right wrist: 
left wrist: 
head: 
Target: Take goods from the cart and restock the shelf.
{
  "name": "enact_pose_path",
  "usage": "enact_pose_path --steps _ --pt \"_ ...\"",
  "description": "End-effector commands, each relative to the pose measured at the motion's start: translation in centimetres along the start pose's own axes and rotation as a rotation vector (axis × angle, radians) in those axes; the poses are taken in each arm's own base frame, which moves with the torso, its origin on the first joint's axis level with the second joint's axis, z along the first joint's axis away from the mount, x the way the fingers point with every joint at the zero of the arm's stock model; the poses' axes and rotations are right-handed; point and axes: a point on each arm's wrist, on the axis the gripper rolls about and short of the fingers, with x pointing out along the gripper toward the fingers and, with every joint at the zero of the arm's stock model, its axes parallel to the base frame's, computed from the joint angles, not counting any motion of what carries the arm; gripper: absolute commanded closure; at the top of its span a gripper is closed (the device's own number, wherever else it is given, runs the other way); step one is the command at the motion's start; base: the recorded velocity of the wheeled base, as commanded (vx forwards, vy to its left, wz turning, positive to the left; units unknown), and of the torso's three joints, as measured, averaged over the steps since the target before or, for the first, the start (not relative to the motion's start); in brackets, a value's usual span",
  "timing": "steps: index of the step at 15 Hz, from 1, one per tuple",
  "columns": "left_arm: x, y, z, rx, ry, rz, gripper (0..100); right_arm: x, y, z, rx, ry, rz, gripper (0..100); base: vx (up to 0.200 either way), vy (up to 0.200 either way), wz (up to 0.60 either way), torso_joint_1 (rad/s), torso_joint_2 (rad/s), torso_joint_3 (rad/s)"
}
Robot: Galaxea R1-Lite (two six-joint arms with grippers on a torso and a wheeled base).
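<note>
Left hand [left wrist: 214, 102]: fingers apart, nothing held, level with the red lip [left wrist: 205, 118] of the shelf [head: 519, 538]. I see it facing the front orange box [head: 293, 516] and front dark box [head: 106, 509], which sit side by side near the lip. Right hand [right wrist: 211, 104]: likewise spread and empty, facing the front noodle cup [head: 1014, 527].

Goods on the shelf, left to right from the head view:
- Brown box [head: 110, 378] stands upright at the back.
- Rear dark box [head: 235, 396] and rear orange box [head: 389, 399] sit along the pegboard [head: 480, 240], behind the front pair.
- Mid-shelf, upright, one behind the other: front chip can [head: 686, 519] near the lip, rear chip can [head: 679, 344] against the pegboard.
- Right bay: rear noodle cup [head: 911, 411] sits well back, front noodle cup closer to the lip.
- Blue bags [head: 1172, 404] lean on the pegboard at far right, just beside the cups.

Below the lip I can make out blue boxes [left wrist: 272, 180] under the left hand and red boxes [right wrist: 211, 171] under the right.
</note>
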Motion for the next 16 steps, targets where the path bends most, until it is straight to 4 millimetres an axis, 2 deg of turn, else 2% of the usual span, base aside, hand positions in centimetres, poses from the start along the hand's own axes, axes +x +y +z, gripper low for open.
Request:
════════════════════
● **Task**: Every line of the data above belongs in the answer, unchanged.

● **Result**:
right wrist: 
left wrist: 
head: 
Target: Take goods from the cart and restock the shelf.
{
  "name": "enact_pose_path",
  "usage": "enact_pose_path --steps _ --pt \"_ ...\"",
  "description": "End-effector commands, each relative to the pose measured at the motion's start: translation in centimetres along the start pose's own axes and rotation as a rotation vector (axis × angle, radians) in those axes; the poses are taken in each arm's own base frame, which moves with the torso, its origin on the first joint's axis level with the second joint's axis, z along the first joint's axis away from the mount, x the way the fingers point with every joint at the zero of the arm's stock model; the poses' axes and rotations are right-handed; point and axes: a point on each arm's wrist, on the axis the gripper rolls about and short of the fingers, with x pointing out along the gripper toward the fingers and, with every joint at the zero of the arm's stock model, its axes parallel to the base frame's, computed from the joint angles, not counting any motion of what carries the arm; gripper: absolute commanded closure; at the top of its span a gripper is closed (the device's own number, wherever else it is given, runs the other way); step one is the command at the motion's start; base: the recorded velocity of the wheeled base, as commanded (vx forwards, vy to its left, wz turning, positive to the left; units unknown), and of the torso's three joints, as measured, averaged over the steps since the target before or, for the first, the start (not relative to the motion's start); in brackets, a value's usual span",
  "timing": "steps: index of the step at 15 Hz, from 1, one per tuple",
  "columns": "left_arm: x, y, z, rx, ry, rz, gripper (0..100); right_arm: x, y, z, rx, ry, rz, gripper (0..100); base: vx (up to 0.200 either way), vy (up to 0.200 either way), wz (up to 0.60 either way), torso_joint_1 (rad/s), torso_joint_2 (rad/s), torso_joint_3 (rad/s)"
}
Robot: Galaxea R1-Lite (two six-joint arms with grippers on a torso and a wheeled base).
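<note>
Left hand [left wrist: 214, 102]: fingers apart, nothing held, level with the red lip [left wrist: 205, 118] of the shelf [head: 519, 538]. I see it facing the front orange box [head: 293, 516] and front dark box [head: 106, 509], which sit side by side near the lip. Right hand [right wrist: 211, 104]: likewise spread and empty, facing the front noodle cup [head: 1014, 527].

Goods on the shelf, left to right from the head view:
- Brown box [head: 110, 378] stands upright at the back.
- Rear dark box [head: 235, 396] and rear orange box [head: 389, 399] sit along the pegboard [head: 480, 240], behind the front pair.
- Mid-shelf, upright, one behind the other: front chip can [head: 686, 519] near the lip, rear chip can [head: 679, 344] against the pegboard.
- Right bay: rear noodle cup [head: 911, 411] sits well back, front noodle cup closer to the lip.
- Blue bags [head: 1172, 404] lean on the pegboard at far right, just beside the cups.

Below the lip I can make out blue boxes [left wrist: 272, 180] under the left hand and red boxes [right wrist: 211, 171] under the right.
</note>
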Motion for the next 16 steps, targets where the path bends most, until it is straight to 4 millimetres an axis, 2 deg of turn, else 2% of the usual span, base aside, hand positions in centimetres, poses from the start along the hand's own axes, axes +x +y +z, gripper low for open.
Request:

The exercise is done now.